Había ciertos grupos que usaban “códigos” para hacerse
identificar entre ellos, por ejemplo: plomero, bolero, enfermero o
algún otro oficio que no llamara la atención de los demás. Murió
cuando en el salón que estaban reunidos estalló una granada. Según
voces, se piensa que alguien avisó a cambio de un puesto en el
gobierno.
Tu
padre murió instantáneamente tras recibir un balazo en la parte
posterior del cráneo, la bala no salió.
La
razón por la que pudiste entrar al local de (recuerdo
que buscó bruscamente entre hojas de papel)
Apolonio
Méndez es porque varias granadas fueron lanzadas mientras él
cerraba su negocio. Algunos testigos afirmaron que traía una
escopeta al momento de bajar la cortina metálica que, según
informes, “pensaron que iba a disparar contra las personas”.
El
soldado que te rescató, después de todo no todos fueron iguales,
entregó esto al doctor que te atendió y la guardé para dártela
cuando estuvieras listo…
La
medalla. Después de todo este tiempo sigue conmigo. Me acompaña en
esta casa de retiro. Debido a mi edad y mis traumas
de infancia,
me declararon una persona mentalmente inestable y el gobierno paga mi
hospedaje.
Mi
medalla.
La
limpio frecuentemente para evitar que el sarro oculte la imagen. San
Luis Gonzaga. Patrón de la juventud. De mi juventud.
Pero
no todo es malo. Aunque a veces despierto gritando y con las sábanas
mojadas de sudor, no todo está mal. Me refugié en los libros, tomé
amor a la literatura e historia (tengo especial fascinación por los
temas del 68).
Aquí las personas han sido buenas conmigo. Tengo de vecino de cuarto
a un viejo ex oficial de una caseta de policías, Octavio; el pobre
pierde su memoria y está atrapado en el pasado reviviendo el momento
cuando sus compañeros fueron acribillados por un delincuente; es una
historia que vale la pena contar en otra ocasión.
Sin
embargo Octavio no es el único.
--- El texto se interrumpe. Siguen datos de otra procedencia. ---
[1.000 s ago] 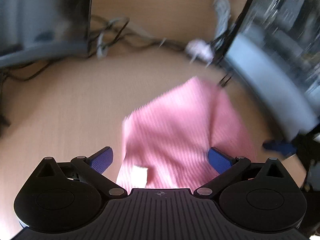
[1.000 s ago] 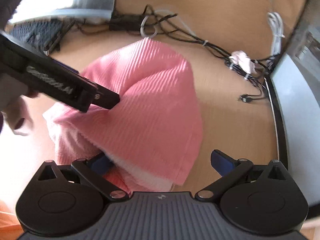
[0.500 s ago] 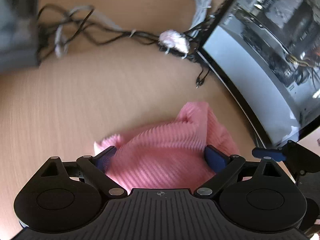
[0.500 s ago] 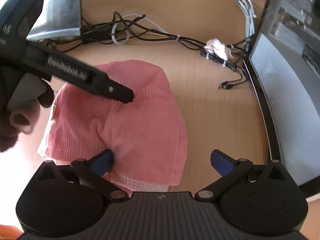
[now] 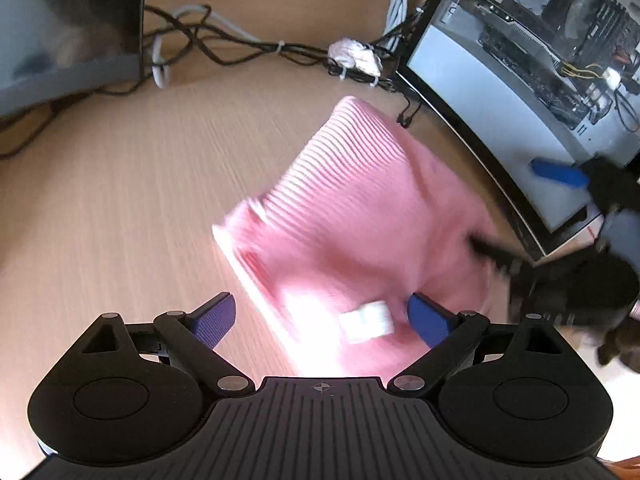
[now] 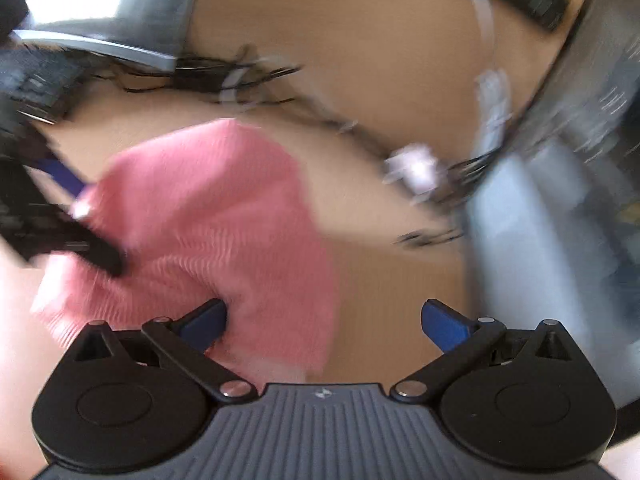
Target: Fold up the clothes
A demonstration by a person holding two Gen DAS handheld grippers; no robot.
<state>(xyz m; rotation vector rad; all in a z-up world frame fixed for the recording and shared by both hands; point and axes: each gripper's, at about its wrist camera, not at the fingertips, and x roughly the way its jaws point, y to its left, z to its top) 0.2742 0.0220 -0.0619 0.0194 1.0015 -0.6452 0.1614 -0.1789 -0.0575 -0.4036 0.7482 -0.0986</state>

Mi mente también comienza a fallar.
Por eso escribo en este cuaderno todo lo que recuerdo de ese octubre.
En
estos momentos que termino estas líneas, El Haragán canta diciendo
que la
culpa es de la sociedad y del medio y por eso el niño no lo mató.
Sonrío y pienso que los niños jamás serán los culpables. Jamás
seremos culpables.
Y
de esta manera concluyo mi memoria.
Dejo
el lápiz a lado, cierro el cuaderno y mis ojos para sentir la tenue
brisa que proviene de la ventana; sentir que acaricia las arrugas de
mi rostro, mientras en mi mente se reviven de nuevo las imágenes que
acabo de escribir.
Recuerdo
una dulce melodía, “juventud juventud”, y empiezo a tararear
cázala
llevando en los labios un canto de amor.